On Wednesday, March 14, 2012 01:43:05 PM Spencer R. Shimko wrote:
>> There are hard fixes and there are easy fixes. Let's
look at one
>> publicly
>> available validated solution:
>>
>>
http://people.redhat.com/sgrubb/files/usgcb/rhel5/workstation-ks.cfg
>>
>> NIST published an exact copy of that file. Look at what is being done
>> to configure
>> the system. The vast majority break down to this:
>>
>> chkconfig
>> chmod
>> echo
>> gconftool-2
>> mkdir
>> rpm --import
>> sed
>> touch
>> useradd
>>
>> They are all one liners. Now if a package was required and it needing
>> to be in a
>> specific configuration and it drags in dependencies and they also
>> have changes to
>> their configs or perhaps have multilpe daemons which may or may not
>> need to be
>> enabled or disabled...we have a hard problem. In which case, maybe
>> the solution
>> is:
>>
>> echo "Requirement xyz cannot be met by this script, please solve it
>> manually. Do
>> you understand? [y/n]"
>> read ANS
>
>That's a great idea. It would also be good to have a yum-like "-y"

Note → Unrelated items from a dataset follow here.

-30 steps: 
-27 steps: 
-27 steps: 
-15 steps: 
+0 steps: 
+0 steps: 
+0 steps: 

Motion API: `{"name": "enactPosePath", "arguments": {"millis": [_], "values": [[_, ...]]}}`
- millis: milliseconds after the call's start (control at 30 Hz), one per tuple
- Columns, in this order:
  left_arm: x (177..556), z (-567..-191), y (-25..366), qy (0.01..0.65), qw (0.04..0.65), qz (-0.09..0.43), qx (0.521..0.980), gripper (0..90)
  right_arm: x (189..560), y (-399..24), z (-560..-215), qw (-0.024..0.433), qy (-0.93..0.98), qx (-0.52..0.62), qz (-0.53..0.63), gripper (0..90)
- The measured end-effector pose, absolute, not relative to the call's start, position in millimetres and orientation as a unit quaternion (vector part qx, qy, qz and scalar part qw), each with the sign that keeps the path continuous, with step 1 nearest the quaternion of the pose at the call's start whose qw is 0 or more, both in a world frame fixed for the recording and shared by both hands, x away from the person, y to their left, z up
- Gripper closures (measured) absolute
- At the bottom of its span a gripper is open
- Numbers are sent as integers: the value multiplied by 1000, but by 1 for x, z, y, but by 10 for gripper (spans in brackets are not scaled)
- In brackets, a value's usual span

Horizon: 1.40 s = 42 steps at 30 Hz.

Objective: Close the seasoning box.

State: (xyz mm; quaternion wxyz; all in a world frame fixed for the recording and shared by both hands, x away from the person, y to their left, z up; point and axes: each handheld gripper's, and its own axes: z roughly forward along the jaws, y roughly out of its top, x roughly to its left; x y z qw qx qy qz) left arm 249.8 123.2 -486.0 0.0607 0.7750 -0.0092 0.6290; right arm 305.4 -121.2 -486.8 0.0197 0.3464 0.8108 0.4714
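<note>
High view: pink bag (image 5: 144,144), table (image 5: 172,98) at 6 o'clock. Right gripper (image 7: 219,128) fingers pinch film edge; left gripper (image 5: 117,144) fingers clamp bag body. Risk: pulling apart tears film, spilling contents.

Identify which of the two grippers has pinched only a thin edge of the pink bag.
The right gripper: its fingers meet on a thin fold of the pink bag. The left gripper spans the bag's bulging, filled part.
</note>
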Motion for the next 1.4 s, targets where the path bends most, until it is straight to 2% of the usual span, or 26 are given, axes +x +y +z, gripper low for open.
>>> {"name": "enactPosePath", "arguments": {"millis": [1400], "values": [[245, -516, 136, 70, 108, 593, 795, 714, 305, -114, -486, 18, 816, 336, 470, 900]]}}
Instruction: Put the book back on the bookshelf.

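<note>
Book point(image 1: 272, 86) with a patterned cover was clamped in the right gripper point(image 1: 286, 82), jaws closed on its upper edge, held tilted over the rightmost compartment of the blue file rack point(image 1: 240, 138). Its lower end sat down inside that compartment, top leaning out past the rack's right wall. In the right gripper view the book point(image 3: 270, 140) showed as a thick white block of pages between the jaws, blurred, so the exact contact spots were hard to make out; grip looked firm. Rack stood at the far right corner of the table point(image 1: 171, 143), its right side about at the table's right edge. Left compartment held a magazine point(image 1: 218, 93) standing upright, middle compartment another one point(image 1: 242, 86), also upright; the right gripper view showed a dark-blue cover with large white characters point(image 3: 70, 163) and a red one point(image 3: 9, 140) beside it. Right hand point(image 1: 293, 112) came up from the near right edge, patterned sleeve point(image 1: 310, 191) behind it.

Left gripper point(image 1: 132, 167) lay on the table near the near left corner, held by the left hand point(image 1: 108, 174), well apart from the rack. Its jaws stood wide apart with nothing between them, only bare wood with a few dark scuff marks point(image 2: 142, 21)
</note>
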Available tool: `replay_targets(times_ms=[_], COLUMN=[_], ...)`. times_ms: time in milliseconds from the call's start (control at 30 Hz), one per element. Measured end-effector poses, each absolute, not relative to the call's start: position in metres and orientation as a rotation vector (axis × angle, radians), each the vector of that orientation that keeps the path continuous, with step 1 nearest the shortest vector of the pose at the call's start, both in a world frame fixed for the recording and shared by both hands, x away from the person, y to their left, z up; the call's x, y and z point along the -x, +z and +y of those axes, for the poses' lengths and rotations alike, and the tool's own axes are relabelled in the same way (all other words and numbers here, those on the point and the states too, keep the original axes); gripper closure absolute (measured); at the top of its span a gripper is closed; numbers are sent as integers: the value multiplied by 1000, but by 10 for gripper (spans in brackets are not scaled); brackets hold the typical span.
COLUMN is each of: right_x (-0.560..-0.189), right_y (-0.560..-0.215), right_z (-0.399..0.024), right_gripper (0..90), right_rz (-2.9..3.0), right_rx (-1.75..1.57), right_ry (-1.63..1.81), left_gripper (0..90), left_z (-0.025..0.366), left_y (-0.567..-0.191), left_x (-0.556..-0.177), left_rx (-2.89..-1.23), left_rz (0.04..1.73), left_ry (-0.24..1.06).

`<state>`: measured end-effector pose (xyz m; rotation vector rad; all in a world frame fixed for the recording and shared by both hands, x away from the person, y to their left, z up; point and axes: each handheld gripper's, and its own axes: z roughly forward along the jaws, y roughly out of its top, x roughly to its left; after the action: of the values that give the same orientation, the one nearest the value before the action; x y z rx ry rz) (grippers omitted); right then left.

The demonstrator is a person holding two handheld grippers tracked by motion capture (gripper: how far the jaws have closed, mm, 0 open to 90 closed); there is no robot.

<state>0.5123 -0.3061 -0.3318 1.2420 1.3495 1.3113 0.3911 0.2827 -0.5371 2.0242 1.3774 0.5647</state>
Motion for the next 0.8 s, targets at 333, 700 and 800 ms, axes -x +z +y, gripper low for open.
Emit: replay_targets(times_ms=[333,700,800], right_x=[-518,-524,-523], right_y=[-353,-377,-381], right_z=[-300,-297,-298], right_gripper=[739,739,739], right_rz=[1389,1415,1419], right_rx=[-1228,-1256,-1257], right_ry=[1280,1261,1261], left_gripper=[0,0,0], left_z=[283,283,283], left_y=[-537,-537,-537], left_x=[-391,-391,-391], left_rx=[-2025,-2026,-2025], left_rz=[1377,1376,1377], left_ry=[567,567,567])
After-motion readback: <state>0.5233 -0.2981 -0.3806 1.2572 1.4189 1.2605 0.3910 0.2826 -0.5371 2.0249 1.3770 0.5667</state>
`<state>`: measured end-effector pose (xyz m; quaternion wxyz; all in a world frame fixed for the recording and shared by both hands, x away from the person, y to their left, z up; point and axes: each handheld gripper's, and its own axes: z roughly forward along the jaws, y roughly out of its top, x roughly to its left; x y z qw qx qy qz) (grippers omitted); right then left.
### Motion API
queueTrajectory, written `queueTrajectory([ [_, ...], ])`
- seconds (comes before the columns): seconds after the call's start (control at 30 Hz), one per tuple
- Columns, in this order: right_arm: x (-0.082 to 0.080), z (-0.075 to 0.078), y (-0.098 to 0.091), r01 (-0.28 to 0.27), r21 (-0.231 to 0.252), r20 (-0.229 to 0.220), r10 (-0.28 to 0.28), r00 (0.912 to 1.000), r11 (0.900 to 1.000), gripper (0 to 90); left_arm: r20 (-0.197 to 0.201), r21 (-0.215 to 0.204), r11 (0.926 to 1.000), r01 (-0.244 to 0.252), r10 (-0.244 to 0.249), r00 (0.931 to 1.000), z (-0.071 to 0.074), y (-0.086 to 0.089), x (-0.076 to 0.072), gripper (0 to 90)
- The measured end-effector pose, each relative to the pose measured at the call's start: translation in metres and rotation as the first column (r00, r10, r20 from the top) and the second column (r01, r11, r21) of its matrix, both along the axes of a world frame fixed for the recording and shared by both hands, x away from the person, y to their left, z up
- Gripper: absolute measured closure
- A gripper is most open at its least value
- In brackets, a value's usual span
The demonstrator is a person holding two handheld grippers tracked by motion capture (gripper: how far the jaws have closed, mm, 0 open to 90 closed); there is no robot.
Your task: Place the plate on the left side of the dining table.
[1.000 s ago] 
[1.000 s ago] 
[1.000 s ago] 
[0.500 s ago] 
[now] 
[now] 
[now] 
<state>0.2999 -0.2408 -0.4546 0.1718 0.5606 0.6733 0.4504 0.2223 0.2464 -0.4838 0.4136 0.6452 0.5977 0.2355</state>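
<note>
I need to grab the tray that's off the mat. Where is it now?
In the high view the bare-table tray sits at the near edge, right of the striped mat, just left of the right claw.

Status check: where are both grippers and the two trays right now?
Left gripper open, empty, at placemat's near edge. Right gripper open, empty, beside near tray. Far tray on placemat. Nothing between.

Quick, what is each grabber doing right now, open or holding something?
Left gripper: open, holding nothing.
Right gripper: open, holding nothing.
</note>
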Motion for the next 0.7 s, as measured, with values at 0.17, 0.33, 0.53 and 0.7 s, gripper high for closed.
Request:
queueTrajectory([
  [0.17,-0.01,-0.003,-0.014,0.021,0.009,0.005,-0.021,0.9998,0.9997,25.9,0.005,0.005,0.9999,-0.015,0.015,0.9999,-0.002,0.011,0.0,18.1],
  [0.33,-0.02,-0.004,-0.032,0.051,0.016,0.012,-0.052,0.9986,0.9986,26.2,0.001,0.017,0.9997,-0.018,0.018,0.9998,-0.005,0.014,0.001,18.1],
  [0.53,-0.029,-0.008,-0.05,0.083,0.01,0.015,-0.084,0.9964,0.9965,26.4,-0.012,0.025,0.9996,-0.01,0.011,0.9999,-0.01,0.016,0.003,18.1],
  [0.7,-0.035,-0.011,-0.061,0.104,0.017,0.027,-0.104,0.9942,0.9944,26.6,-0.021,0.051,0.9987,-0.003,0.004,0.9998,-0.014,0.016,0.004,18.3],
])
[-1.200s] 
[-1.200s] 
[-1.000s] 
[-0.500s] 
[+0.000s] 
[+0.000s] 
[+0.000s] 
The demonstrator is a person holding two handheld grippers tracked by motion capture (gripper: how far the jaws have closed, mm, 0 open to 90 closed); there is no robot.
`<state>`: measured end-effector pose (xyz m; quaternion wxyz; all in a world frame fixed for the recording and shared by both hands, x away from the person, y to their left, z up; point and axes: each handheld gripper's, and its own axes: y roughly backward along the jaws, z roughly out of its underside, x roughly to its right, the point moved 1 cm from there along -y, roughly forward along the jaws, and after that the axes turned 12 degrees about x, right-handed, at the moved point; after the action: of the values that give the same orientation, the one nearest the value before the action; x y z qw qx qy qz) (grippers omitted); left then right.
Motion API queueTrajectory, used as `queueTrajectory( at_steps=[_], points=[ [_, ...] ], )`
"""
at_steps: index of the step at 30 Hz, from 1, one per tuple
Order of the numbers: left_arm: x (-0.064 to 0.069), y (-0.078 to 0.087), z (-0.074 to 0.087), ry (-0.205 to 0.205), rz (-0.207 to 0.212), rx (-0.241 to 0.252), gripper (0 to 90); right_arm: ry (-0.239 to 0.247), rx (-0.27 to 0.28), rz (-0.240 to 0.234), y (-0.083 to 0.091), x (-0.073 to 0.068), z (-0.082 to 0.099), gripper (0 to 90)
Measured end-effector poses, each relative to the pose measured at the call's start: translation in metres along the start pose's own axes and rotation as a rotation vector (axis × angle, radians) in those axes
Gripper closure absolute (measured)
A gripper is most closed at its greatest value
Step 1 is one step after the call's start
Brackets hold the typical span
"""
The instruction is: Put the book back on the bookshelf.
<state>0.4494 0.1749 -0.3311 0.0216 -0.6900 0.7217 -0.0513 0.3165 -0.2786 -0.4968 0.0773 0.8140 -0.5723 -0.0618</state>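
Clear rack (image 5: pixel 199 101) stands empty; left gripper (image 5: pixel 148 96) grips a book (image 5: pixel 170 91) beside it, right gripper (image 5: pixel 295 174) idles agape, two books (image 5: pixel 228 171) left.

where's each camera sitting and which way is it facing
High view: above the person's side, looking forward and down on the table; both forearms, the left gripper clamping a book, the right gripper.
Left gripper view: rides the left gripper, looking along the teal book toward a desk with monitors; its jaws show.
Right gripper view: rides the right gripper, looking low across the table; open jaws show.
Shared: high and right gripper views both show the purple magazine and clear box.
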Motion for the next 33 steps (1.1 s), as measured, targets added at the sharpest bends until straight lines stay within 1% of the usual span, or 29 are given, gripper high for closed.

>option for automation. One wouldn't want to run the remediation on 1000
>systems interactively by hand.
Are you thinking of something significantly different from the secstate
effort?
There is a lot of overlap between what is shipped with RHEL and secstate. We
have had teleconferences on combining codebases somewhat, but that was a long
time ago. We can restart that discussion if you want, but not on this mail list.